Introduction to Signatures

This article is for teachers.

What are Signatures?

Signatures form the basis for allowing or filtering traffic within the school network. Signatures can contain websites, applications, games, search keywords, IP addresses, ports and groups of websites. 

These are the types of Signatures you’re most likely to see when managing your class:

Website signatures

Website signatures refer to website domains and subdomains. A domain is a website’s name and is what follows the “@” in an email address. It comes with an extension, such as “.com”, “.net”, “.org” and others in a URL.


This means that if you make a rule using a Website Signature, it will apply to all of the individual pages in that website. For example, setting an Allow rule for the Google Signature will let the students access,, and similar pages under the domain. Blocking the Google Website Signature will stop students from accessing any Google page.

You can also add Classwize rules for desktop versions of website signatures. For example, adding a Blocked rule for the signature Spotify will block both the Spotify Web Player and the Spotify app for Windows devices.

Rules for desktop versions of website signatures are only available to Connect for Windows.

Application signatures

Application Signatures refer to desktop applications. Also called App Controls, this signature currently supports Windows-only applications, such as Notepad, Paint, and Windows Media Player, as well as Windows versions of the most common computer apps, such as Microsoft Word and Adobe Reader. Check our list of Windows applications included in App Controls.

Rules created for this signature only apply to the apps on Windows devices and not their website versions. For example, a Blocked Rule for Microsoft Word will stop students from opening Word on their Windows devices, but not from opening Word on

Group signatures

Most websites need other websites in order to work properly. With very popular websites, we’ll create one Signature that includes both the website and all of the other sites it needs to work, such as embedded content and applications. We call these Group Signatures. Group Signatures let you create an Allowed rule on a site without worrying that some of its components won’t work.

A good example is the Mathletics group signature. If you created a rule that only Allowed the website, it might not work correctly. This is because uses content and services provided by two other websites: and These websites can be blocked individually by your school. While you could create rules that allow those websites, it’s easier to use the Mathletics signature to allow (or block) all three at once.

Themes and Categories

We classify each website into Themes and let you create rules that apply to every single resource in that theme. For example, websites and apps such as Facebook, Tiktok and Twitch all belong in the Social Media theme. By blocking (or allowing) access to Social Media, you can stop your students from accessing all sites and apps that belong in this theme.


Themes can also contain Categories. For example, a very broad theme called Arts and Entertainment contains several Categories: Animation and Manga, Celebrities and Entertainment, Music and Audio, Sports, and Streaming Media. Each of these categories contain Signatures.

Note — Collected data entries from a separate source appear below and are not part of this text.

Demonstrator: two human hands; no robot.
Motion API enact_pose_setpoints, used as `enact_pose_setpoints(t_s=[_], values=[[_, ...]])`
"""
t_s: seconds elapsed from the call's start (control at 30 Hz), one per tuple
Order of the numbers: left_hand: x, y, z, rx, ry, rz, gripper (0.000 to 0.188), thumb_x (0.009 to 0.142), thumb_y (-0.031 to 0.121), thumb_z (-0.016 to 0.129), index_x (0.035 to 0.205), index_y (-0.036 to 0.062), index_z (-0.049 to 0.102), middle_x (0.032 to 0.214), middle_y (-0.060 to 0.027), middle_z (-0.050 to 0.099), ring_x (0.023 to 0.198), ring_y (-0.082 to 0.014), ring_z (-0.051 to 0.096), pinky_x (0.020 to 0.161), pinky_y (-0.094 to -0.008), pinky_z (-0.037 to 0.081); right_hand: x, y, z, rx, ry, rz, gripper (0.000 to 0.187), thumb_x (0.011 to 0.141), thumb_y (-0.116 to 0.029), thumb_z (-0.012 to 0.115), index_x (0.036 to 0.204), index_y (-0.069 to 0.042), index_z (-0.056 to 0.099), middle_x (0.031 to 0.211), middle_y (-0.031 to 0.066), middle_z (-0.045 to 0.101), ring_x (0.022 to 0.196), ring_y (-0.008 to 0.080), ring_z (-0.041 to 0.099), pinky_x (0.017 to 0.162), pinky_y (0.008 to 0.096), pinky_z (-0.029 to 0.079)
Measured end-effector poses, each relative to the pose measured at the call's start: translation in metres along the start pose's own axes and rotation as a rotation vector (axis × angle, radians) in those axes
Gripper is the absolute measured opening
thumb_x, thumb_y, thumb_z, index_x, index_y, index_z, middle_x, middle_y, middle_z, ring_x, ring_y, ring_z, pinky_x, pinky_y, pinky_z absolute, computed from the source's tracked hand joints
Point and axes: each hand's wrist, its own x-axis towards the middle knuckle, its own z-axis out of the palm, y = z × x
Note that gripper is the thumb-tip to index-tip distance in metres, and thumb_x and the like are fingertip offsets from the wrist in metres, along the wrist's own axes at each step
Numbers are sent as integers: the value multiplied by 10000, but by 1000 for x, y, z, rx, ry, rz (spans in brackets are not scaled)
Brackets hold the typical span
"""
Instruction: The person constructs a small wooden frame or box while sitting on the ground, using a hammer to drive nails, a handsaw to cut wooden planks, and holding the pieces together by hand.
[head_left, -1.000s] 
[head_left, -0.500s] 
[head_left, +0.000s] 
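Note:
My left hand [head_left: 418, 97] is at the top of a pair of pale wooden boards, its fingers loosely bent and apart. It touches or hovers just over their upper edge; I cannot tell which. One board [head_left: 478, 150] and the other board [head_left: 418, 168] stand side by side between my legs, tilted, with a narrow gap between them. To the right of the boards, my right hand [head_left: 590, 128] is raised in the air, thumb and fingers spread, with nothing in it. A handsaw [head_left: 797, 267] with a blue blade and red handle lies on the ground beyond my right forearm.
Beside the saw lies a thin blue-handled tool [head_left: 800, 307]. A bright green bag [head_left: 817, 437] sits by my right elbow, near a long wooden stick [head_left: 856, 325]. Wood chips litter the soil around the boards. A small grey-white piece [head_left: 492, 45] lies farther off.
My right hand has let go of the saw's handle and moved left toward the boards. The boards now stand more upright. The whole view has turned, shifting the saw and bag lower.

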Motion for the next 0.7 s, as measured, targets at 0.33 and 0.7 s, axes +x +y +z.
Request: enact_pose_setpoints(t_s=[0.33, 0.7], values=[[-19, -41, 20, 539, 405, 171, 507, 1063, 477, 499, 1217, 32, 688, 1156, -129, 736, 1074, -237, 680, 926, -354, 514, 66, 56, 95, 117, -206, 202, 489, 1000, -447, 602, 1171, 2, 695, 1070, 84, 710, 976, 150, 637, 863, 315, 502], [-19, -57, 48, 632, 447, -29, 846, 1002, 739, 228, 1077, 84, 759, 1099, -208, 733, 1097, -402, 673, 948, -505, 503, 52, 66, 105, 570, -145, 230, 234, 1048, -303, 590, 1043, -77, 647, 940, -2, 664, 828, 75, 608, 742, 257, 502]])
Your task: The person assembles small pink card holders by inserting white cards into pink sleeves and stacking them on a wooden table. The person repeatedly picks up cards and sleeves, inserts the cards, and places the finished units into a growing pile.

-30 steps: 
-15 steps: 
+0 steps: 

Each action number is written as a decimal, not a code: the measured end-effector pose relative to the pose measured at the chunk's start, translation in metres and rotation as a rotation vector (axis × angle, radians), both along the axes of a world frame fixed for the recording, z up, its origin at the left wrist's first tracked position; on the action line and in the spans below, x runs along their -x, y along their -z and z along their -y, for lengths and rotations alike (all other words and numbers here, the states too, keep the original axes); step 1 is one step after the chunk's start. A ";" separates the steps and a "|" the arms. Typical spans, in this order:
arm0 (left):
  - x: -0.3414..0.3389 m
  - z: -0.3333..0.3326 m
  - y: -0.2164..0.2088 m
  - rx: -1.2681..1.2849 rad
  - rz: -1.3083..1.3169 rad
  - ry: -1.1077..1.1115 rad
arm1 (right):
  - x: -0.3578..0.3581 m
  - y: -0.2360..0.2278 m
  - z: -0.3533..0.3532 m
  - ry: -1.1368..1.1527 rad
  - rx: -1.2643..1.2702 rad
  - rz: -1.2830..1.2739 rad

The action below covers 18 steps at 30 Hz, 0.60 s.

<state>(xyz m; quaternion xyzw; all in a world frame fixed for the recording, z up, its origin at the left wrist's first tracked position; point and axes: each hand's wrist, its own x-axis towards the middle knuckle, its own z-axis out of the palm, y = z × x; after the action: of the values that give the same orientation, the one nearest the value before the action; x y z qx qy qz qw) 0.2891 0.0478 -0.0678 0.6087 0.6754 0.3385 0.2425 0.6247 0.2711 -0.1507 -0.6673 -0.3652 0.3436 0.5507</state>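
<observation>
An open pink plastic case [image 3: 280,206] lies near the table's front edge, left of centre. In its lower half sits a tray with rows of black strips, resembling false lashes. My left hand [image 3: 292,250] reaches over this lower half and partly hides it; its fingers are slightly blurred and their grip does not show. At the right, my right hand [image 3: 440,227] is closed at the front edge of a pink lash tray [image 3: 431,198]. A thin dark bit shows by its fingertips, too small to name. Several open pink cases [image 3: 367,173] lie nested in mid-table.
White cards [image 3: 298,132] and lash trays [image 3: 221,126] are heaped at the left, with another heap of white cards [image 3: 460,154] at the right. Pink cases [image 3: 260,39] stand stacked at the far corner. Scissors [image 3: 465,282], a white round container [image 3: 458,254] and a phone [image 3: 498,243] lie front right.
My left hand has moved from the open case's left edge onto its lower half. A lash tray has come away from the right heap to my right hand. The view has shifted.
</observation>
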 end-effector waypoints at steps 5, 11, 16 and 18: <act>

You can create rules on themes and categories, as well as individual signatures. A rule that applies to a theme will also apply to its categories, as well as all the signatures under each category.

While a rule is in place for a theme, you can’t add a different rule for its categories or signatures. You can only exempt a category or a signature by adding its rule first. See Rules Validation Overview for more information on how Classwize checks if new rules are valid.

Game signatures

We’re not saying it’s hard to stop kids from playing Among Us, but… it’s hard to stop kids from playing Among Us. Or Fortnite, or Roblox or whatever other game is the current flavor of the month. There are often multiple ways to access these games, and so we create specialized Game Signatures that let you Block—or Allow— those games everywhere they can be played.

TIP: Using Classwize Reporting Tools helps you create better Rules
Students are very resourceful, especially with game unblockers. If you think you have students who are using a game unblocker, you can create a Screenshot History report to save the screenshots and URLs of these unblockers and forward them to your school’s IT support for further investigation.


Can I exempt a category from the rule for its theme?

Yes, by adding the rule for the category first. If there’s an existing rule for the theme, delete that rule and then add the rule for the category. For example, if you want to allow the category, Music and Audio while blocking its broader theme, Arts and Entertainment:

  1. Delete the Blocked rule for Arts and Entertainment.
  2. Add an Allowed rule for Music and Audio.
  3. Add the Blocked rule for Arts and Entertainment.

Your students will be able to access the signatures under the Music and Audio category, but not the signatures under Streaming Media or Sports. 

Similarly, you can exempt a signature from the rule that applies to its category. To exempt a signature, you must add its rule first before adding the rule for its category.

Can I restore the rules for themes or categories?

You can restore the rules you’ve just deleted by adding them again. Restored rules will apply to all categories and signatures within the theme but not to the ones you’ve exempted.